We can see that patients using the Solution-Finding approach incurred, on average, fewer costs than those using the McKenzie approach; nevertheless, Solution Finding also led to reduced benefits for patients. This falls into the SW corner of Figure 1, and a decision rule is required. In the absence of other data, decision makers need to decide whether to save healthcare resources, adopting the less expensive treatment (Solution Finding), with the disadvantage of losing health benefits. Relating the incremental mean costs and incremental mean QALYs gives an ICER of £1220 (−24.4/−0.020) (Table 3b).

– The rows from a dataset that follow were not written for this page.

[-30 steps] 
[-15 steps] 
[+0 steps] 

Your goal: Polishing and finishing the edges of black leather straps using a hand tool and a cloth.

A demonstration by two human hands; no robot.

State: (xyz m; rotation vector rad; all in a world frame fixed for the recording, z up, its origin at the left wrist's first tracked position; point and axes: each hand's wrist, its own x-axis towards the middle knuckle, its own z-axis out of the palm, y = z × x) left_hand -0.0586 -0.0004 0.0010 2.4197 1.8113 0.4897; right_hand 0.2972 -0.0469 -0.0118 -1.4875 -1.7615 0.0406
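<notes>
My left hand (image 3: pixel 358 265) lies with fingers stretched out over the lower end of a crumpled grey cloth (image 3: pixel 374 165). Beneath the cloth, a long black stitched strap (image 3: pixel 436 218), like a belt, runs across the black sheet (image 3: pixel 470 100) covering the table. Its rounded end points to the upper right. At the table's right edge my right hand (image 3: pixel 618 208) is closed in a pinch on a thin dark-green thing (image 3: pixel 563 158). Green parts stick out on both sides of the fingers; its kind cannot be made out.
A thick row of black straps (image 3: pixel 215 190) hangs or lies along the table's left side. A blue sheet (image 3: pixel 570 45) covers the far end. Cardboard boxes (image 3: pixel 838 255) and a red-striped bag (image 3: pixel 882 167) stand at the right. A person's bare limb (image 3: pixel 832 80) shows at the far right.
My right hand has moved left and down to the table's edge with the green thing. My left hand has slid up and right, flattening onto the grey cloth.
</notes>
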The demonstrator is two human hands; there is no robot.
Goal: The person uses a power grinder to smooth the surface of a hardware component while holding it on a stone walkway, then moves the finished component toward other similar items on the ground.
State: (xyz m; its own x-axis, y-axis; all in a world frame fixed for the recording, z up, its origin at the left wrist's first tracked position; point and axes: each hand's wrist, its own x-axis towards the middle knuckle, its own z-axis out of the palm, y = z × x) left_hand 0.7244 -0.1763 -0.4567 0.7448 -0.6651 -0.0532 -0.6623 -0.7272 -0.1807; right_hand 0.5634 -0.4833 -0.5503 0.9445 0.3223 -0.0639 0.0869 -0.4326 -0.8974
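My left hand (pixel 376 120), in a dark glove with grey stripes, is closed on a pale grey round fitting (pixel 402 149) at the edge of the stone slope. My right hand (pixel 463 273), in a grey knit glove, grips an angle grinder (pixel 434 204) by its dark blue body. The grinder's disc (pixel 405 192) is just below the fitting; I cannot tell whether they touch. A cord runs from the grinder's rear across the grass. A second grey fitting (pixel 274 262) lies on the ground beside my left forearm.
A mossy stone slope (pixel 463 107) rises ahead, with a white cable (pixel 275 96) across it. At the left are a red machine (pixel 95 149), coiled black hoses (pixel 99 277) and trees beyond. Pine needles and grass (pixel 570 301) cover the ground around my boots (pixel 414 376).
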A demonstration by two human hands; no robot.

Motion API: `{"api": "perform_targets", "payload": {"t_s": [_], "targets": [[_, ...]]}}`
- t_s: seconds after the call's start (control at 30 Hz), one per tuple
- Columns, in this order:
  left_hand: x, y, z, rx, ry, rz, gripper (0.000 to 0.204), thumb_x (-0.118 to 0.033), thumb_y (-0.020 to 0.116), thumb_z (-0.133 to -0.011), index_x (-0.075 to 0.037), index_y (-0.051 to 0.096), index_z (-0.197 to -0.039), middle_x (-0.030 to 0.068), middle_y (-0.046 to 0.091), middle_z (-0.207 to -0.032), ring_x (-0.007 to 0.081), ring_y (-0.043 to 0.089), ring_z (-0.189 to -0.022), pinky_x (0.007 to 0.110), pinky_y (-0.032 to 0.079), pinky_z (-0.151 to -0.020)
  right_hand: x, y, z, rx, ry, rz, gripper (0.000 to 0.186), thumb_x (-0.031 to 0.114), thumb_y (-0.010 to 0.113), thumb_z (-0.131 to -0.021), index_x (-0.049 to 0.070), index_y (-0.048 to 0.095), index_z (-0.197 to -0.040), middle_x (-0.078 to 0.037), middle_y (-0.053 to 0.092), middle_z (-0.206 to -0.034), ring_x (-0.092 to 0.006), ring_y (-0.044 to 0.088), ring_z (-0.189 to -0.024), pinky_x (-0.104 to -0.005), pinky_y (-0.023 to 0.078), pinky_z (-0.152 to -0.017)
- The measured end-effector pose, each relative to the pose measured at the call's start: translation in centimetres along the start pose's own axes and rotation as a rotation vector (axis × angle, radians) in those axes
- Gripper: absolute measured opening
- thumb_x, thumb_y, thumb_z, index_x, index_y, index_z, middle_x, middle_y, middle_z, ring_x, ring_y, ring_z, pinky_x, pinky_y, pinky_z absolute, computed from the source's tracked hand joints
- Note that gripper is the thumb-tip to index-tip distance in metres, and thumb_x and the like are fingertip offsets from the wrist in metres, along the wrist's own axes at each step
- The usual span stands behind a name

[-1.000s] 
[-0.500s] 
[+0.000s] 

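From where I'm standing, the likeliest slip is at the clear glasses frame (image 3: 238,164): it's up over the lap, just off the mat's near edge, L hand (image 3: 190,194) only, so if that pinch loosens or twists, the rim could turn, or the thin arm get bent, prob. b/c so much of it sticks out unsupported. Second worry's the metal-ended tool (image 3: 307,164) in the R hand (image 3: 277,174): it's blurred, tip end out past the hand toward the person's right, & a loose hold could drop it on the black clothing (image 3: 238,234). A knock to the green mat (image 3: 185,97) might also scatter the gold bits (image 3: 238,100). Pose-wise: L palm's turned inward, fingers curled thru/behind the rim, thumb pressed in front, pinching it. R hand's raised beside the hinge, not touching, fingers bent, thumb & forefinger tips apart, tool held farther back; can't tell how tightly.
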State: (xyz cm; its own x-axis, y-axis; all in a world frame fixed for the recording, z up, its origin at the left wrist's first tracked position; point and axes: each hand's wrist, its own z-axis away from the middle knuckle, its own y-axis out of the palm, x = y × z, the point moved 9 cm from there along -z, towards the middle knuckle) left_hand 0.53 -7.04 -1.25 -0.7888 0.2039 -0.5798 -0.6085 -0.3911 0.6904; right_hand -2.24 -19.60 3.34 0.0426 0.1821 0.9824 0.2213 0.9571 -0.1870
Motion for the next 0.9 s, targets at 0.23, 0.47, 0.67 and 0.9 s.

We can investigate the uncertainty around this decision as before. Figure 3b shows the CEAC for this analysis. We can see that if the willingness to pay (threshold value) per QALY was 0 (ie, the decision maker had no budget to pay for health), Solution Finding would be cost-effective as it offers a cost-saving treatment. However, as soon as willingness to pay per QALY increases, the probability that the Solution-Finding approach is cost-effective drops markedly. This is because the cost of the MacKenzie approach is deemed to be worthwhile in terms of the benefit obtained even though it is the more expensive treatment.
Finally, like all research, economic evaluations can be of variable quality, and so the onus is always on the reader to make a considered judgment of the validity of the findings. Good critical appraisal ensures not only the consistency of the methodology used in an economic evaluation study but also that robust data are applied as evidence for practice. The critical appraisal of economic evaluations will be discussed in a future Notebook.